What is expected:
Scan the data for lines with "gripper" and report the count by itself.

Data segment:
※ ※ ※

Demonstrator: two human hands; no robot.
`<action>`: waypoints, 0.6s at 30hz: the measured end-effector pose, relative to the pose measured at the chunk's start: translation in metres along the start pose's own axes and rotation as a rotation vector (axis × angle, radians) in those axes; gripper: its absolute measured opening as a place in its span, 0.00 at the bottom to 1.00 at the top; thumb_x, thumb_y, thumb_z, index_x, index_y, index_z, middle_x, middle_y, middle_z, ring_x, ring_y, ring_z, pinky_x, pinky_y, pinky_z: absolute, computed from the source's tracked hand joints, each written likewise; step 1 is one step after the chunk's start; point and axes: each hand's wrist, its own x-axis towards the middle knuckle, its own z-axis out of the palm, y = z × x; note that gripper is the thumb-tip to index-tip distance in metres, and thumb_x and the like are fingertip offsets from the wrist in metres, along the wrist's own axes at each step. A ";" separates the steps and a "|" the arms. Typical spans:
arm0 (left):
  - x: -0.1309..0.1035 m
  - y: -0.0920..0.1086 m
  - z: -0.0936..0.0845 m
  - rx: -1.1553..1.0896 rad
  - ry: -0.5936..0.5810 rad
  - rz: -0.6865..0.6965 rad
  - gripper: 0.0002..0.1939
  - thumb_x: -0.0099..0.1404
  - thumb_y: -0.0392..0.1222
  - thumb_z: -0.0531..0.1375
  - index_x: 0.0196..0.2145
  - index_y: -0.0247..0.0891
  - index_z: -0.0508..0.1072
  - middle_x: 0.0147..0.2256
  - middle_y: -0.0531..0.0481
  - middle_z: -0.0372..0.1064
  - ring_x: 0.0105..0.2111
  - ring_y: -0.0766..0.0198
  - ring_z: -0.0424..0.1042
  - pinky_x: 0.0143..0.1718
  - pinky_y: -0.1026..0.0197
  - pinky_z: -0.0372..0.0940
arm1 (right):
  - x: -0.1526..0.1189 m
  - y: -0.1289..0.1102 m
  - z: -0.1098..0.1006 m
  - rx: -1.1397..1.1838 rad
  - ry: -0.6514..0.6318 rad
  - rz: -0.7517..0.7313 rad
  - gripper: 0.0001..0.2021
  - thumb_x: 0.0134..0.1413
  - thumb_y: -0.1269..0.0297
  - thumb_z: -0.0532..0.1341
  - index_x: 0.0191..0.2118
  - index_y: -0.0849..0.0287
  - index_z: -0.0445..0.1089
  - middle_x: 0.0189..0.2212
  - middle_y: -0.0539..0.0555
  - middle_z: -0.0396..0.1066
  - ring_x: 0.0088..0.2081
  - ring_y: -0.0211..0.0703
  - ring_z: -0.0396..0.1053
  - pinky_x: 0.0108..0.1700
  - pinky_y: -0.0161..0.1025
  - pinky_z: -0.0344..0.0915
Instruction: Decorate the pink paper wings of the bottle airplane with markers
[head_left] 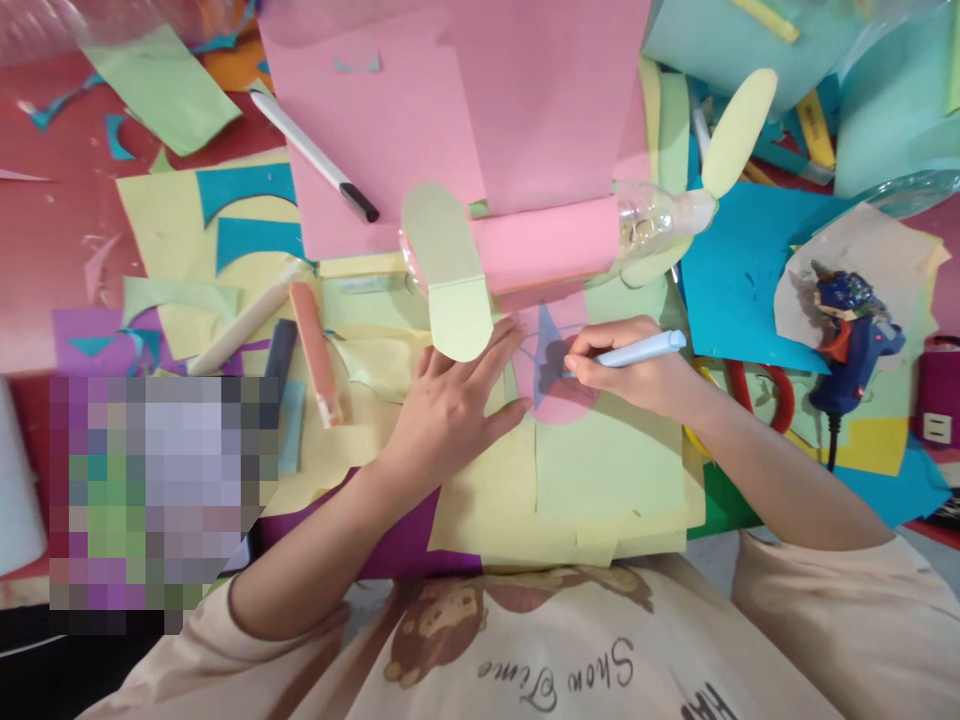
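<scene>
My right hand [626, 365] grips a light blue pen [645, 348], its tip hidden behind the fingers, over a pink paper piece [568, 408]. On that piece is a blue star shape [544, 335], part of it filled in, with the hand's shadow across it. My left hand [465, 400] lies flat with fingers spread, fingertips at the left edge of the pink piece. Just beyond both hands lies a clear plastic bottle [646, 215] wrapped in pink paper, with pale green rounded strips [461, 315] at its base and a yellow-green blade [739, 132] near its neck.
A hot glue gun [855, 350] rests on paper at the right, near red-handled scissors [782, 398]. Left of my hands lie an orange marker [315, 355], a dark marker [280, 355] and paper scraps. A white-and-black pen [315, 155] lies on pink sheets [555, 90] at the back.
</scene>
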 end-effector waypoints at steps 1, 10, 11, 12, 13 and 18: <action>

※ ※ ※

Exercise result:
3